Uptrace maintains dashboards templates for monitoring system metrics, Redis, PostgreSQL, MySQL, Kafka, JVM, and many more. When the relevant metrics start arriving to Uptrace, it automatically creates dashboards from templates saving your time.

Uptrace supports 2 types of dashboards:

  • A grid-based dashboard looks like a classical grid of charts.

  • A table-based dashboard is a table of items where each item leads to a separate grid-based dashboard for the item, for example, a table of hostnames with some metrics for each hostname.

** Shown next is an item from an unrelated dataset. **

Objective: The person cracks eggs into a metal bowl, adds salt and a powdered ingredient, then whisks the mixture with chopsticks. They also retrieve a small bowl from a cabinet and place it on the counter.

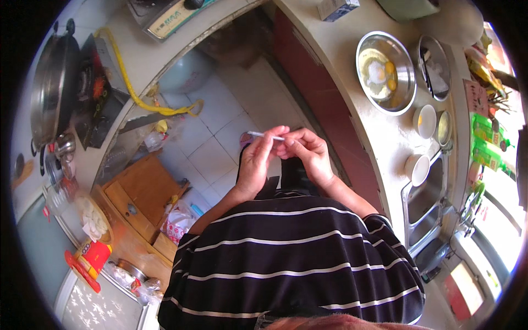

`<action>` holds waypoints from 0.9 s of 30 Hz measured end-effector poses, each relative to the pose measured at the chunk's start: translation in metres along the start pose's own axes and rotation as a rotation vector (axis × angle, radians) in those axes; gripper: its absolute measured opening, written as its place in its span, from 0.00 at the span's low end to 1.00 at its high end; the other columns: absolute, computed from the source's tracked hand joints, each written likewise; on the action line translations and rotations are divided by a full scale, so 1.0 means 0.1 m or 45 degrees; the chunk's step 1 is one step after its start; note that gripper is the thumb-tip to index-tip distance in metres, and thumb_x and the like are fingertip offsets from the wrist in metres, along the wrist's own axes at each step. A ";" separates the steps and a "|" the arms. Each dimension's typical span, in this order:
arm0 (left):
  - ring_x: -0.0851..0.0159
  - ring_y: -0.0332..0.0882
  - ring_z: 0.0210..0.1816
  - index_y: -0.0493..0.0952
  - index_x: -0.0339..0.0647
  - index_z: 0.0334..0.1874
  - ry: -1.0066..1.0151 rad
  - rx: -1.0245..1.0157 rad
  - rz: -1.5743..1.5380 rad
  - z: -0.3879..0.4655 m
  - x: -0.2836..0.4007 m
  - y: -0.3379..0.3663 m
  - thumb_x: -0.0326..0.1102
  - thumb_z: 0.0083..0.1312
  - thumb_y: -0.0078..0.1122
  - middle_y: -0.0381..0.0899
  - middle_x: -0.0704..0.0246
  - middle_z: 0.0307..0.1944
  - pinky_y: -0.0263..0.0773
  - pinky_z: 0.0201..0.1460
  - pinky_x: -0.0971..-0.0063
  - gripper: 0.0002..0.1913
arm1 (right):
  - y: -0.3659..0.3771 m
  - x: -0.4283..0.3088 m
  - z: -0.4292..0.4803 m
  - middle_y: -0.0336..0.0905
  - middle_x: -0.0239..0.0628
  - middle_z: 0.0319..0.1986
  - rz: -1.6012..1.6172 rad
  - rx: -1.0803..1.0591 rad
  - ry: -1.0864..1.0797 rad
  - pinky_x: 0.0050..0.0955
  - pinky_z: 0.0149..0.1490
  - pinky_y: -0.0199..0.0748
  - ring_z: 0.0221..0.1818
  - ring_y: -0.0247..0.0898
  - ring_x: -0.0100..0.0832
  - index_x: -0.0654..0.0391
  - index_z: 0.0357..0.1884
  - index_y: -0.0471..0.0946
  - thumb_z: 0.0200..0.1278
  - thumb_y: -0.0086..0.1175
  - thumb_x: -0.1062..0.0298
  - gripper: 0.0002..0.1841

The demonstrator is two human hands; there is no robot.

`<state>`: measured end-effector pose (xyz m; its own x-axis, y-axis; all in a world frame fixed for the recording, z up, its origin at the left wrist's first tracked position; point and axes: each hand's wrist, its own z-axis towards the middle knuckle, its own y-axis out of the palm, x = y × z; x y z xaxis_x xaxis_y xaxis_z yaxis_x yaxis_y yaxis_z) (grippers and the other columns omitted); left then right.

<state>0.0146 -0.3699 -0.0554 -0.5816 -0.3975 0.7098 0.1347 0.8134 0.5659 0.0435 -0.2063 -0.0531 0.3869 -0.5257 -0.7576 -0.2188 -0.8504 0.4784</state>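
Observation:
In front of my body both hands meet around a thin, pale stick-like thing, too small to name more exactly. My left hand pinches it between thumb and fingers, with one end jutting out to the left. The thumb and fingertips of my right hand grip its other end. To the right, on the worktop, a steel bowl holds several egg yolks in clear egg white, with a heap of white powder or grains among them. Neither hand touches the bowl.
Beyond that bowl stands a second steel bowl with black chopsticks. Small white bowls sit near the sink. On the left are a wok, a yellow hose and a wooden cabinet. Tiled floor lies below my hands.

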 end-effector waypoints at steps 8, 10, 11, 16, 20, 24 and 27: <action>0.62 0.80 0.60 0.77 0.37 0.57 -0.053 0.234 -0.079 0.59 -0.12 -0.52 0.49 0.81 0.49 0.83 0.60 0.56 0.75 0.65 0.65 0.20 | 0.03 0.29 0.32 0.86 0.39 0.34 -0.019 0.249 0.108 0.30 0.47 0.85 0.38 0.85 0.31 0.63 0.45 0.81 0.78 0.54 0.65 0.10; 0.62 0.81 0.58 0.78 0.38 0.55 -0.020 0.218 -0.076 0.94 -0.23 -0.58 0.49 0.81 0.49 0.83 0.60 0.56 0.76 0.63 0.66 0.19 | -0.18 0.39 0.35 0.86 0.39 0.34 -0.128 0.323 0.066 0.30 0.46 0.84 0.37 0.85 0.30 0.62 0.44 0.81 0.78 0.55 0.66 0.10; 0.62 0.81 0.59 0.77 0.38 0.54 0.007 0.213 -0.090 1.15 -0.27 -0.58 0.49 0.81 0.49 0.83 0.60 0.55 0.77 0.62 0.66 0.19 | -0.32 0.44 0.35 0.86 0.39 0.34 -0.181 0.361 0.046 0.29 0.45 0.84 0.36 0.85 0.30 0.62 0.43 0.81 0.78 0.55 0.66 0.10; 0.62 0.80 0.59 0.77 0.40 0.54 0.030 0.074 0.024 2.23 -0.48 -0.19 0.50 0.81 0.48 0.82 0.62 0.55 0.77 0.63 0.63 0.19 | -0.93 0.40 0.26 0.85 0.36 0.31 -0.375 0.507 0.241 0.27 0.40 0.82 0.31 0.82 0.27 0.61 0.40 0.80 0.77 0.56 0.61 0.13; 0.63 0.76 0.58 0.77 0.42 0.53 -0.150 0.167 -0.187 3.05 -1.22 0.05 0.44 0.81 0.49 0.80 0.66 0.56 0.76 0.62 0.61 0.14 | -1.29 0.43 0.12 0.85 0.36 0.31 -0.467 0.492 0.360 0.27 0.40 0.82 0.32 0.82 0.27 0.61 0.40 0.78 0.79 0.52 0.55 0.17; 0.66 0.76 0.53 0.79 0.43 0.51 -0.170 0.189 -0.379 3.32 -1.58 0.24 0.35 0.73 0.53 0.79 0.70 0.50 0.76 0.53 0.67 0.09 | -1.49 0.48 0.04 0.85 0.37 0.32 -0.468 0.538 0.395 0.28 0.42 0.82 0.33 0.82 0.28 0.61 0.41 0.78 0.79 0.52 0.54 0.17; 0.68 0.75 0.50 0.79 0.45 0.49 -0.266 0.269 -0.574 3.37 -1.63 0.17 0.37 0.74 0.55 0.78 0.71 0.48 0.74 0.49 0.70 0.08 | -1.62 0.53 0.07 0.85 0.38 0.32 -0.501 0.545 0.408 0.28 0.42 0.82 0.34 0.82 0.28 0.61 0.42 0.78 0.79 0.53 0.55 0.17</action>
<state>-0.1593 -0.1481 -0.3026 -0.6946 -0.6516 0.3048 -0.3170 0.6576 0.6834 0.0929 -0.0963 -0.1744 0.7438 -0.1985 -0.6383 -0.3175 -0.9452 -0.0761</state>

In other words, table-based dashboards allow to parameterize grid-based dashboards with attributes from the table. For example, Uptrace uses a table-based dashboard to monitor number of sampled and dropped spans for each project:

metrics:
  - uptrace.projects.spans as $spans
query:
  - $spans{type='spans'} as sampled_spans
  - $spans{type='dropped'} as dropped_spans
  - group by project_id
project_idsampled_spansdropped_spansLink to a grid-based dashboard
11000Dash with where project_id = 1
21100Dash with where project_id = 2
............
999900Dash with where project_id = 999

Monitoring

You can also use Uptrace to create alerts and receive notifications when metric values meet certain conditions, for example, you can create an alert when system.filesystem.usage metric exceeds 90%.

monitors:
  - name: Filesystem usage
    metrics:
      - system.filesystem.usage as $fs_usage
    query:
      - $fs_usage{state='used'} / $fs_usage as fs_util
      - group by host.name, mountpoint
      - where mountpoint !~ "/snap"
    columns:
      fs_util: { unit: utilization }
    max_value: 0.9
    for_duration: 3

To monitor CPU usage, you can use the system.cpu.load_average.15m metrics and number of cores from the system.cpu.time metric:

monitors:
  - name: CPU usage
    metrics:
      - system.cpu.load_average.15m as $load_avg_15m
      - system.cpu.time as $cpu_time
    query:
      - $load_avg_15m / uniq($cpu_time.cpu) as cpu_util
      - group by host.name
    columns:
      cpu_util: { unit: utilization }
    max_value: 3
    for_duration: 10

Conclusion

Uptrace complements the data collection capabilities of OpenTelemetry by providing the necessary infrastructure and functionality for storing, analyzing, and extracting insights from the collected telemetry data.

Besides metrics, Uptrace also supports 2 other major observability signals such as traces and logs, allowing you have all data on a single pane.